We created multivariate logistic regression models to investigate whether having an NP swab sample obtained and tested was associated with probability of death and ICU admission. For each outcome in which the patient died or was admitted to the ICU, univariate odds ratios (ORs) were calculated for patient sociodemographic factors, clinical factors related to the hospitalization, patient comorbidity, and whether the patient was admitted to the hospital during influenza season. A multivariate model was created on the basis of significant predictors of death and ICU admission and was reduced by using stepwise variable selection. We used unadjusted and adjusted linear regression models to determine the change in length of stay in hospital when an NP swab sample was tested during the admission process. We used a natural logarithm transformation of the length of stay variable to adjust for the left skewed distribution of this variable.
In a secondary analysis, the same methods were used to develop multivariate logistic regression models to investigate the association between the NP swab sample testing (positive or negative test result) and odds of death and ICU admission. Multivariate linear regression was used to evaluate length of stay.
We conducted a sensitivity analysis of a subgroup of hospitalizations in which the most responsible discharge diagnosis was a pulmonary infection or exacerbation. This was done to account for the fact that patients seeking treatment for respiratory symptoms could have received a diagnosis of a noninfectious condition (such as heart failure or pulmonary embolism). We limited the discharge diagnosis to diagnoses of respiratory infections or exacerbations to determine whether there was any effect on the study outcomes. In this group, we assessed the potential association between having an NP swab sample tested and clinical outcomes (Technical Appendix Table 1). All analyses were conducted by using SAS 9.2 statistical software (SAS Institute Inc., Cary, NC, USA). This study was approved by the Ottawa Health Sciences Network Research Ethics Board, and a waiver of patient consent was granted.
Study Cohort Demographics
During the 8-year study period, we identified 24,567 hospital admissions in which the patient sought treatment at the ED reporting chief symptoms of fever and/or cough and/or shortness of breath. These admissions represented 17,327 unique patients. Baseline characteristics of the study cohort are described in Table 1. An NP swab sample was tested in 11% (2,722/24,567) of admissions. Overall, patients who had an NP swab sample tested were younger, more likely to be admitted during influenza season, and more likely to be female.
Description of Outcomes
Table 2 describes likelihood of deaths, ICU admission, length of stay, and use of isolation precautions in the study cohort and among hospitalizations in which the patient had a positive or negative NP swab sample. During hospitalizations in which an NP swab sample was tested, length of stay in hospital was longer (11.7 days vs. 9.5 days, p<0.001) and mean duration of isolation precautions was longer (4.8 days vs. 1.4 days, p<0.001) than in hospitalizations in which an NP swab sample was not tested. There was no significant difference in the mean number of days spent in isolation between hospitalizations in which the patient had positive or negative NP swab samples (5.16 ± 5.39 vs. 4.73 ± 7.65 days, p = 0.27).

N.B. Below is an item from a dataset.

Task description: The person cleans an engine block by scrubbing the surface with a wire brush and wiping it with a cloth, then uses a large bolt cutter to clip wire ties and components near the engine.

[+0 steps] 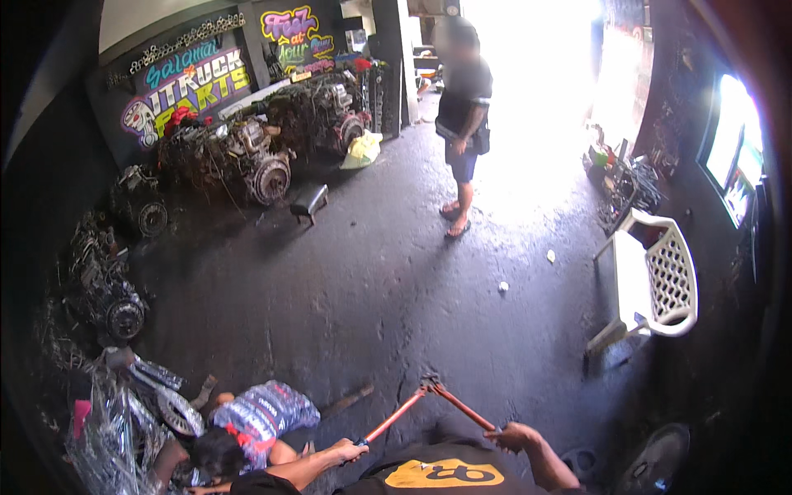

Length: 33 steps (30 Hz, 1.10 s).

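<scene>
Both my hands hold a bolt cutter [396,416] with red handles, spread wide apart in front of my body. My left hand [350,451] grips the end of the left handle. Around the end of the right handle, my right hand [511,437] is closed. The cutter's jaws [429,379] point away from me over the dark floor; whether they stand apart is too small to tell. Left of my left arm, a person in a patterned shirt [272,408] crouches low beside a plastic-wrapped motorcycle [120,427], partly hidden by my sleeve.
Several greasy engines [269,179] line the left wall, with a small black stool [309,203] before them. Another person [463,105] stands near the bright doorway. A white plastic armchair [671,278] is at right, and a wheel [656,461] lies at lower right.
</scene>
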Tool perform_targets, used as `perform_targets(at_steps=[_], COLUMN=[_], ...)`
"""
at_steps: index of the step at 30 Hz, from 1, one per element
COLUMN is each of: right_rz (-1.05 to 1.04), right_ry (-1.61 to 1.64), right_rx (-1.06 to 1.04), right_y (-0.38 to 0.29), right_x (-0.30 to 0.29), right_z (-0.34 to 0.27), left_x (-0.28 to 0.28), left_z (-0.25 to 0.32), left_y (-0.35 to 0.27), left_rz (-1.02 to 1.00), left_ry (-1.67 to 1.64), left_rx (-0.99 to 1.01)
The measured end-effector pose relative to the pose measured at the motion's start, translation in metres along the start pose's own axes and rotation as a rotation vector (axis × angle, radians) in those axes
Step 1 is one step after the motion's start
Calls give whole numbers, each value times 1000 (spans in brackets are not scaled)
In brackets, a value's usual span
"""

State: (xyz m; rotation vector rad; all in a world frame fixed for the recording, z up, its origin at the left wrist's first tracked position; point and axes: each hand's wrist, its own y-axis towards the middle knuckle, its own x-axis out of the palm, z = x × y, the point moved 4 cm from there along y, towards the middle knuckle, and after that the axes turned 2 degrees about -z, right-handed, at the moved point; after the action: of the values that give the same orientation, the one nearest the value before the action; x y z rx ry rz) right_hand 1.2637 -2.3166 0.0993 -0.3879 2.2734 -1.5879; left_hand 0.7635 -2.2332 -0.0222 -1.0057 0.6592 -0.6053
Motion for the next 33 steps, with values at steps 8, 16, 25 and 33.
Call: perform_targets(at_steps=[8,16,25,33], right_rz=[87,-37,-134,85], right_ry=[442,-143,-2,-104], right_rx=[-244,9,-116,-177], right_y=[134,226,409,404], right_x=[-194,-382,-541,-682], right_z=[-160,-474,-796,-1049], left_x=[-149,-299,-566,-765], left_z=[287,458,691,861], left_y=[197,251,372,503], left_rz=[-99,-3,46,74], left_ry=[261,44,-329,-147], left_rx=[86,-149,-64,-89])
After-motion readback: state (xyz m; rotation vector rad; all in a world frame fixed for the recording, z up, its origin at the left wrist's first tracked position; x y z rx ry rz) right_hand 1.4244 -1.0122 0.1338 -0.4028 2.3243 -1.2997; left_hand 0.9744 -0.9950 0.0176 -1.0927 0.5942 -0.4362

NP Swab Samples and Resource Utilization
Table 3 describes the use of hospital resources (antibiotic drugs, antiviral drugs, chest imaging studies, cultures, and bronchoscopy) among hospitalized patients with positive and negative NP swab samples. Among hospitalizations in which the sample was positive (420/2,722) and hospitalizations in which it was negative (2,302/2,722), no significant differences were found in process of care variables, with exception of more antiviral drug use and less use of computed tomography chest scans in the group with positive swab samples. Hospitalizations in which an NP swab sample was analyzed used statistically more resources than those in which no swab sample was tested (p<0.001, for all hospital resources measured).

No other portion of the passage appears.